The jury for the 2026 fellowship included Tacita Dean NA, Steve DiBenedetto NA, Sarah Oppenheimer NA, Hilary Sample NA, and Stephen Westfall NA.
The NAAF is made possible by the National Academy of Design's Incorporated Edwin Austin Abbey Fund, which was established through a 1931 bequest by Gertrude Abbey in honor of her husband, Academician and muralist Edwin Austin Abbey NA, to support an artist residency in Italy.
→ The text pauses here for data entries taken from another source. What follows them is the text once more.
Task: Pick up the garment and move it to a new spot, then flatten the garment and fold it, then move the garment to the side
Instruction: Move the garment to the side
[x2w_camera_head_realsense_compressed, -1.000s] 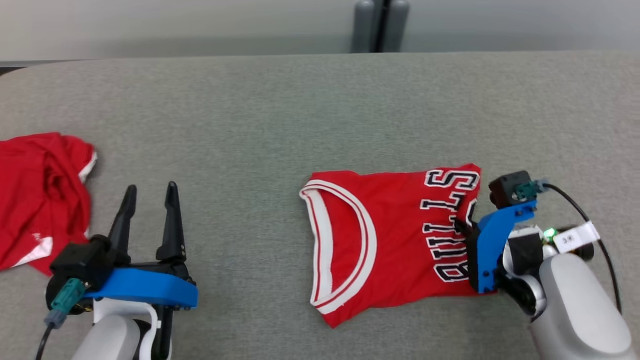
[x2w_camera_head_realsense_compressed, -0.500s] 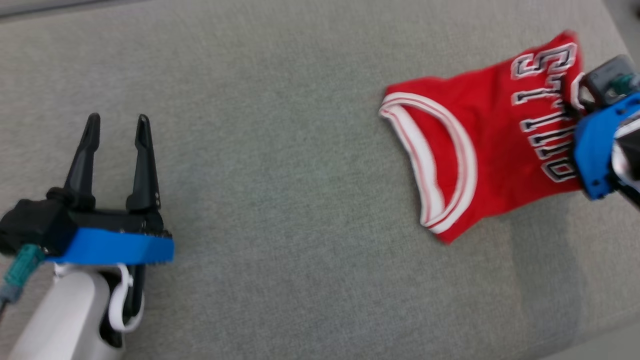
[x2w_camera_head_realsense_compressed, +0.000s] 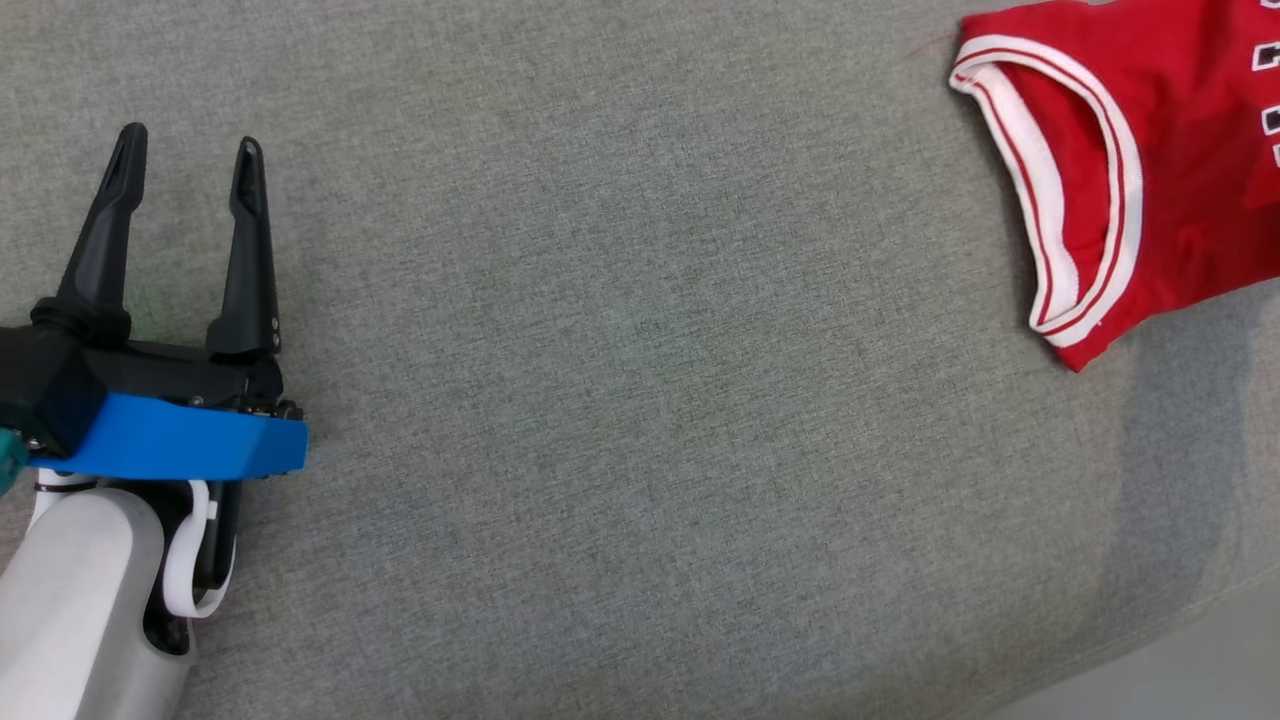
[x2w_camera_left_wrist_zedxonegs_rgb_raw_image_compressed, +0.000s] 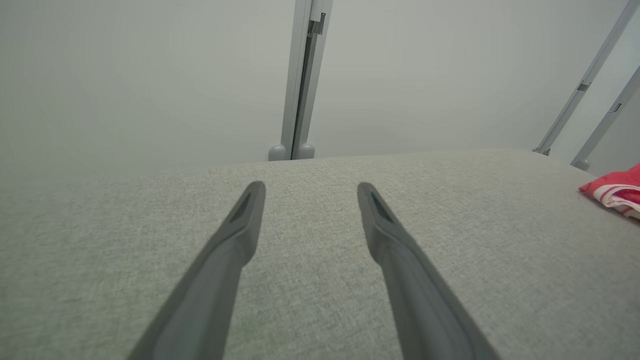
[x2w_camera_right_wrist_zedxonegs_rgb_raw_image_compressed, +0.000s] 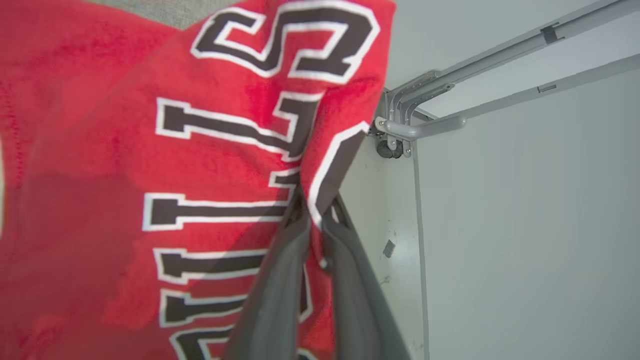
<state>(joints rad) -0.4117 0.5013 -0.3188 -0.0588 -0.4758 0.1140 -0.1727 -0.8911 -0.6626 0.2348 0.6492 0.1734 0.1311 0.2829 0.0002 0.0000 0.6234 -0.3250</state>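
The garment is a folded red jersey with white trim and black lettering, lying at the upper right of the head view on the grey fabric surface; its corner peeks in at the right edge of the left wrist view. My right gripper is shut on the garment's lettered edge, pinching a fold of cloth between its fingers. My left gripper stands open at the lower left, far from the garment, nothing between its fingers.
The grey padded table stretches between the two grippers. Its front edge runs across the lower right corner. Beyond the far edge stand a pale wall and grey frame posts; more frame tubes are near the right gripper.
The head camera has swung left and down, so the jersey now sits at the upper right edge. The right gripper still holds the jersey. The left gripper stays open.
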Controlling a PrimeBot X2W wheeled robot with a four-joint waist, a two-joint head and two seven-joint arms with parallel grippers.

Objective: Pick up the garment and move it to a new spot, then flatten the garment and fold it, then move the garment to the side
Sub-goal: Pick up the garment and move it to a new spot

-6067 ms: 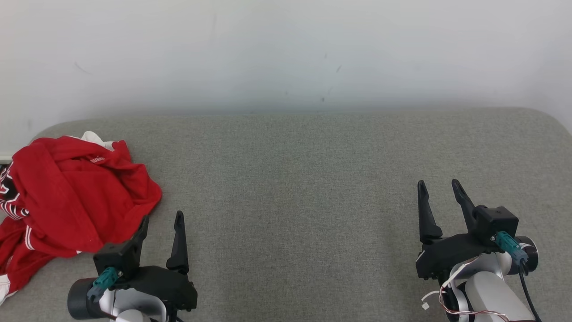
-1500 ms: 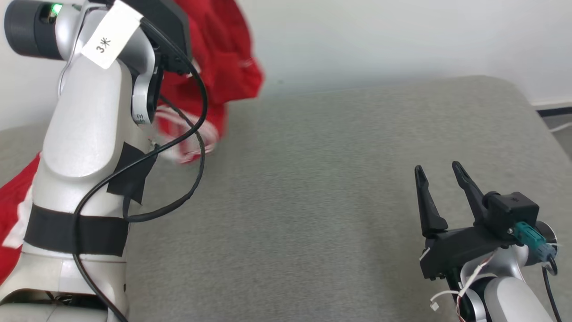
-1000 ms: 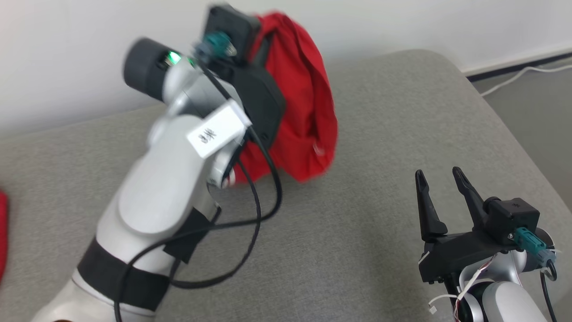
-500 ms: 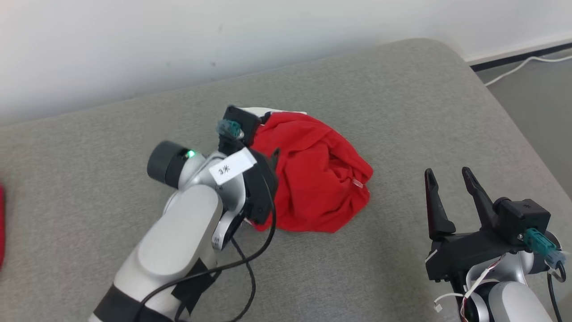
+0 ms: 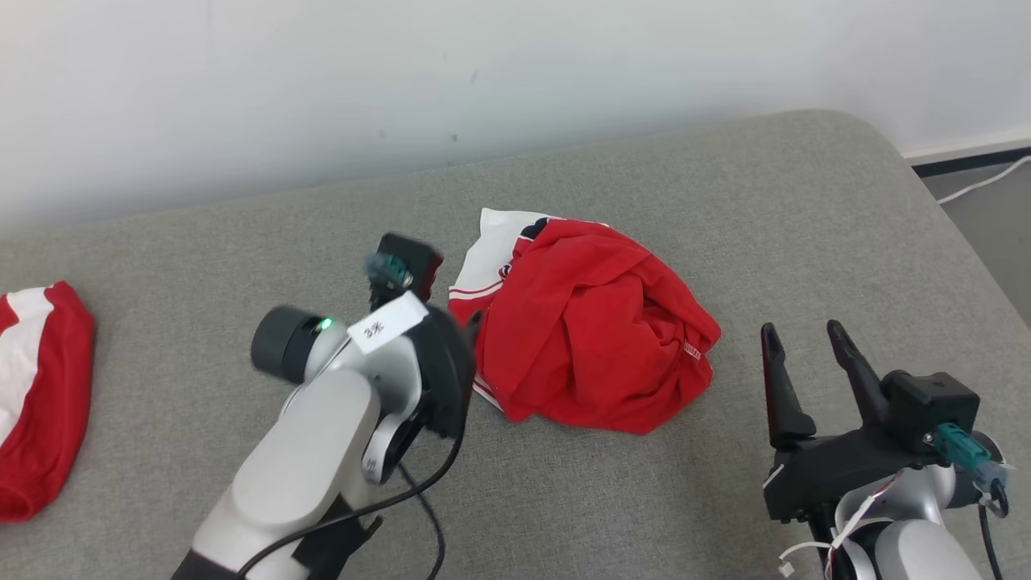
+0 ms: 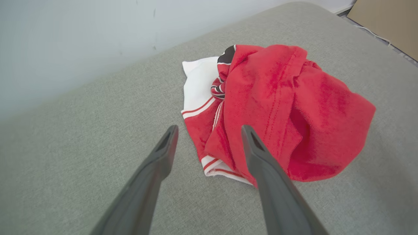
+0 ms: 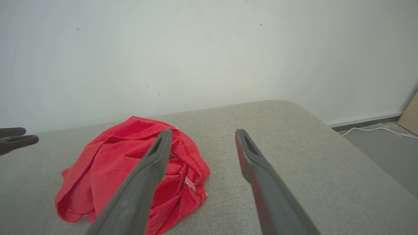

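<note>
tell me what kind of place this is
Likely a plain indoor room: a grey fabric-covered padded surface, like a bed or sofa, against a bare white wall, a crumpled red garment on it, a cable on the floor.

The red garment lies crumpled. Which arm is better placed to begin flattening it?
Left. The left arm has its open jaws right at the red garment, pointing at its striped hem; the right arm stands farther off, jaws open too.

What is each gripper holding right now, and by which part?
Nothing. The left gripper and right gripper are both open; the garment lies free.
</note>
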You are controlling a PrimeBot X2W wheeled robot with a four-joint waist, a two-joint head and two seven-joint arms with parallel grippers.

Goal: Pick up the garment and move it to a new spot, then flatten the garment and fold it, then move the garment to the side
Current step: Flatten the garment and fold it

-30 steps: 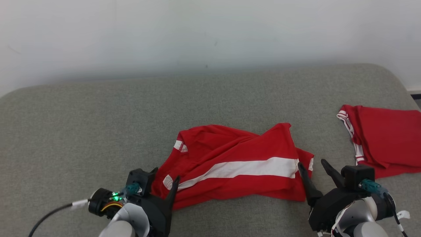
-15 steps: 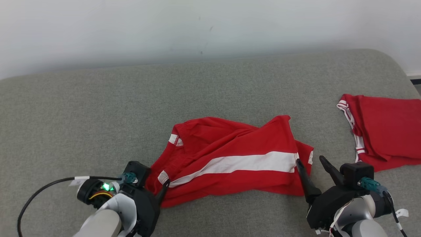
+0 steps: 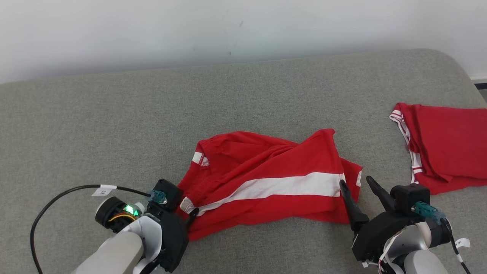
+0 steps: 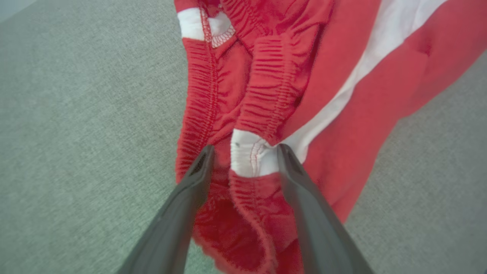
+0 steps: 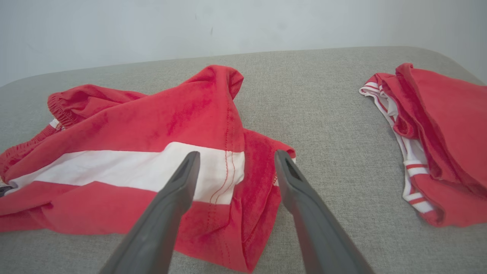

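Note:
The garment (image 3: 266, 179) is a pair of red shorts with a white side stripe, lying crumpled in the middle of the grey cushion (image 3: 114, 125). My left gripper (image 3: 183, 208) is at its left end, fingers apart and astride the gathered waistband (image 4: 251, 156) where the white stripe ends. Fabric fills the gap between the fingers (image 4: 190, 182), and the grip is not closed. My right gripper (image 3: 355, 182) stands open at the right end, over the hem (image 5: 236, 171) of the leg (image 5: 258, 179), its fingertips just above the cloth.
A second red garment (image 3: 445, 148) with white-striped trim lies at the right edge of the cushion, apart from the shorts. A black cable (image 3: 57, 198) loops from my left wrist. A pale wall (image 3: 243, 26) runs behind the cushion's far edge.
The camera has tipped, so the whole picture has shifted up. My left gripper has slid left and down onto the waistband corner, its fingers narrowing a little. The right gripper has hardly moved.

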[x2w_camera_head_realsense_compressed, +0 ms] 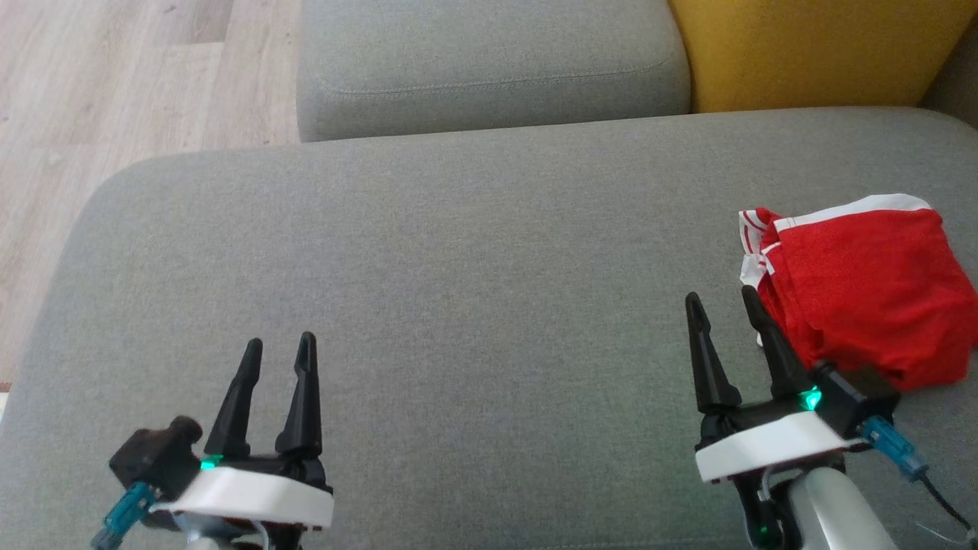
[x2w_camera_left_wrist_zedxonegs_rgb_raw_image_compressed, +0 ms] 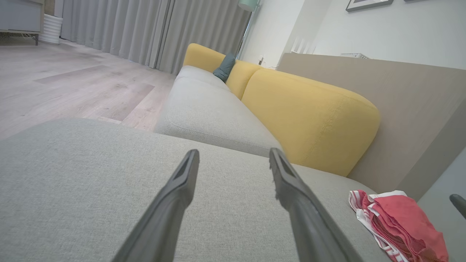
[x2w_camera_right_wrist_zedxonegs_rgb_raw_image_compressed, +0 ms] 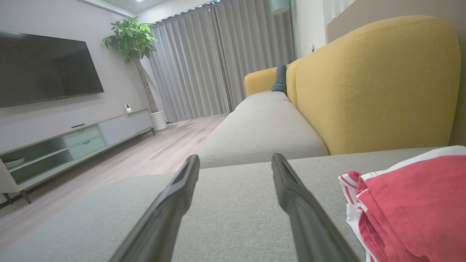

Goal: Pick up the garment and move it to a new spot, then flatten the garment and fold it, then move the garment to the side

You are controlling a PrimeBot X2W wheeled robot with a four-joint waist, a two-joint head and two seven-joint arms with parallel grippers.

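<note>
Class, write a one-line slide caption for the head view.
Open and empty, the left gripper and right gripper hang above a grey seat cushion; the red garment lies beside the right gripper.

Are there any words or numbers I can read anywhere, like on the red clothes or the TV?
No words, numbers or signs can be read.
The red garment: white stripes, no print showing.
The TV: dark, blank screen.
The framed picture: cut off, too small to tell.

A home living room: grey sofa [x2w_camera_right_wrist_zedxonegs_rgb_raw_image_compressed: 255,134], wall television [x2w_camera_right_wrist_zedxonegs_rgb_raw_image_compressed: 43,69], curtains [x2w_camera_right_wrist_zedxonegs_rgb_raw_image_compressed: 204,62], potted plant [x2w_camera_right_wrist_zedxonegs_rgb_raw_image_compressed: 133,40].
</note>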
Cameron Martins paintings feature overlapping and undulating forms in varying transparencies, patterns, and geometries, producing visual phenomena that tap into histories of non-objective art and present-day digital interfaces. Using a vivid chromatic palette, he employs techniques that intentionally complicate the distinction between the handmade and the mechanical, working from the foundation of abstraction towards the possibilities of representation. He received his BA from Brown University in Art/Semiotics and continued his studies at the Whitney Independent Study Program. He has exhibited at venues including the Whitney Museum, Saint Louis Art Museum, The Henry Art Gallery (Seattle), Columbus Museum of Art, and City Gallery (Wellington, New Zealand). Martin is a recipient of a John Simon Guggenheim Memorial Foundation Fellowship, a Joan Mitchell Foundation Fellowship, and a Pollock Krasner Award, among others. He is represented by Sikkema Malloy Jenkins, New York. He is F. H. Sellers Professor in Painting at the School of the Art Institute of Chicago.